Matt Haffner - "Serial
City"
an ACP Public Art Project
Atlanta Celebrates Photography
This
page cronicles and documents the progress of Matt Haffner's work on a large
scale public arts commission through
Atlanta Celebrates Photography. This will be updated through the course of the
project. Check back periodically for up
to date information.
ACP Announces the Curator and Artist for its
2006 Public Art Project
Curator: Joey Orr
Artist: Matt Haffner
This year, Joey Orr became the first curator of ACP’s annual Public Art
Program. Orr founded and ran ShedSpace for
five years, 2000-04. He was the curator of exhibitions at the Museum of Contemporary
Art of Georgia, Saltworks Gallery,
and Garage Projects.
“Atlanta Celebrates Photography’s public art project is an exciting
chance for me to further my curatorial practice begun
in ShedSpace, “ noted Orr. “What does how we live say about who
we are? What are some of our assumptions about the
spaces we live? By asking Matt Haffner to explore his street practice in the
context of the city of Atlanta, we are able to use
the medium of photography to engage the city in the unique vision of one our
own accomplished artists.”
Haffner began working on the street while studying at the Tyler School of Art
in Philadelphia. His early experiments
combined graffiti, drawing, wheat paste, and silver prints, and they used ambiguous
narratives derivative of film noir and
comic books. Some of these same themes will find their way into his 2006 project,
which will be specific to Atlanta.
The project will be accompanied by a DVD created by Chris Downs of TUBE Creative.
Haffner received his Masters degree from the Tyler School of Art in Philadelphia
in 1998. After moving to Atlanta, he
became the 2003-2004 recipient of the Forward Arts Foundation, Emerging Artist
of the Year Award.
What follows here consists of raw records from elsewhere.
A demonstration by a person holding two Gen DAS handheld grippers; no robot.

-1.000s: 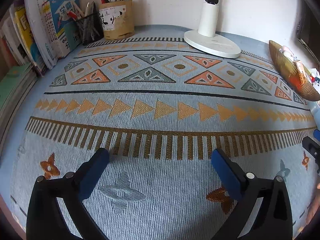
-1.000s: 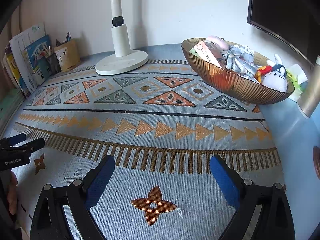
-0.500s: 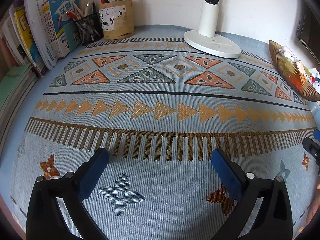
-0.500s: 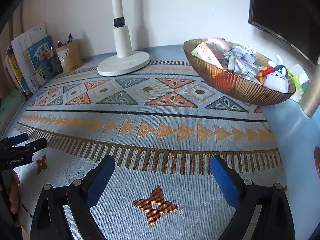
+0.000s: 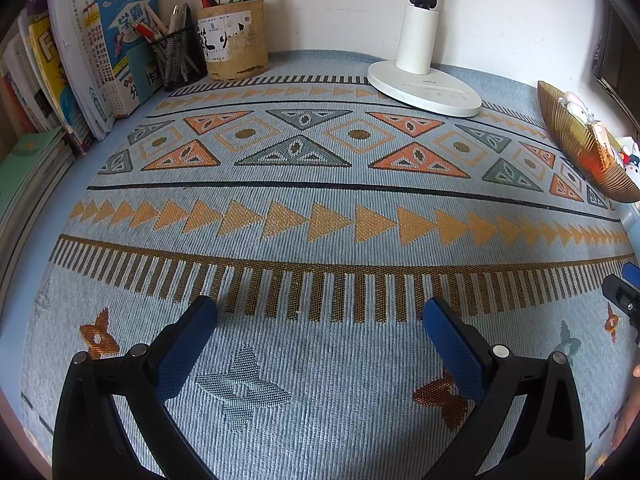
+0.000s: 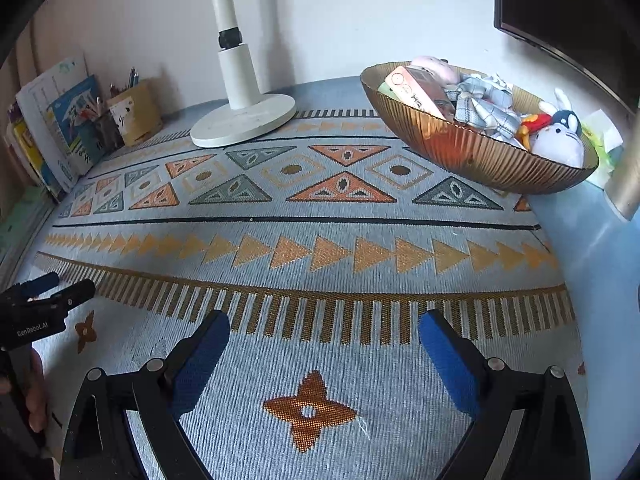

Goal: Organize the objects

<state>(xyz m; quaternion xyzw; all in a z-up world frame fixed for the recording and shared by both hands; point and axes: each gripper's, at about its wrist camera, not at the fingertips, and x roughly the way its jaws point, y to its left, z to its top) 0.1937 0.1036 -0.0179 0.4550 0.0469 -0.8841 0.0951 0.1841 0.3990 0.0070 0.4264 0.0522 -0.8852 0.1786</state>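
Note:
An amber ribbed bowl stands at the back right on the patterned cloth. In it lie a checked fabric piece, a pink-and-white box, a pink soft toy and a white rabbit plush. The bowl also shows at the right edge of the left wrist view. My right gripper hovers open over bare cloth, nothing between its blue pads. My left gripper is open too, over bare cloth; in the right wrist view the left gripper shows side-on at the left edge.
A white lamp base stands at the back centre. A tan pen holder and a black mesh cup sit back left, beside upright books. A dark monitor hangs upper right. A hand holds the left gripper.
The right wrist view has shifted slightly, so the bowl and lamp sit a little further right in it. The left view is unchanged, and both grippers stay open.

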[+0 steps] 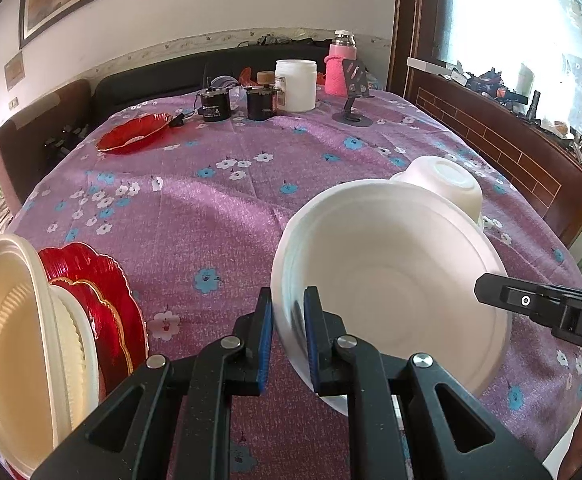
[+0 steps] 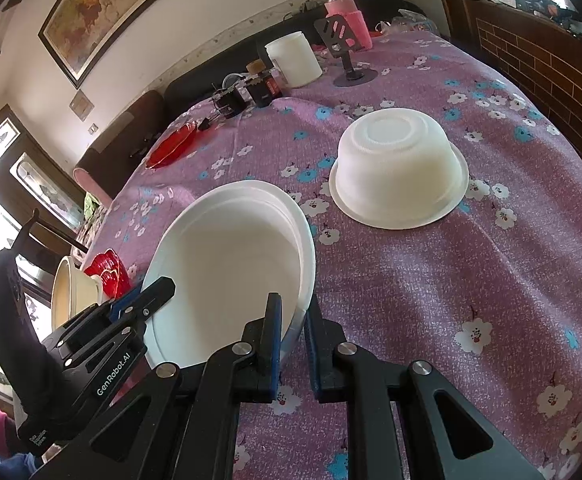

He is a studio artist
at the Atlanta Contemporary Arts Center and was recently appointed as Professor
of Photography at
Kennesaw State University.
Notes About
the Project:
Working with ACP curator Joey Orr, who I've worked
with in the past (Atlanta's Shed Space, which was Joey's
brainchild), started an interesting new dialog between the two of us about ephemeral
street art and it's role in
the Atlanta art scene. I had done this type of work before, but on a smaller
and less legal scale. Now the issue
would be to make sanctioned, larger works that had a national backer like ACP.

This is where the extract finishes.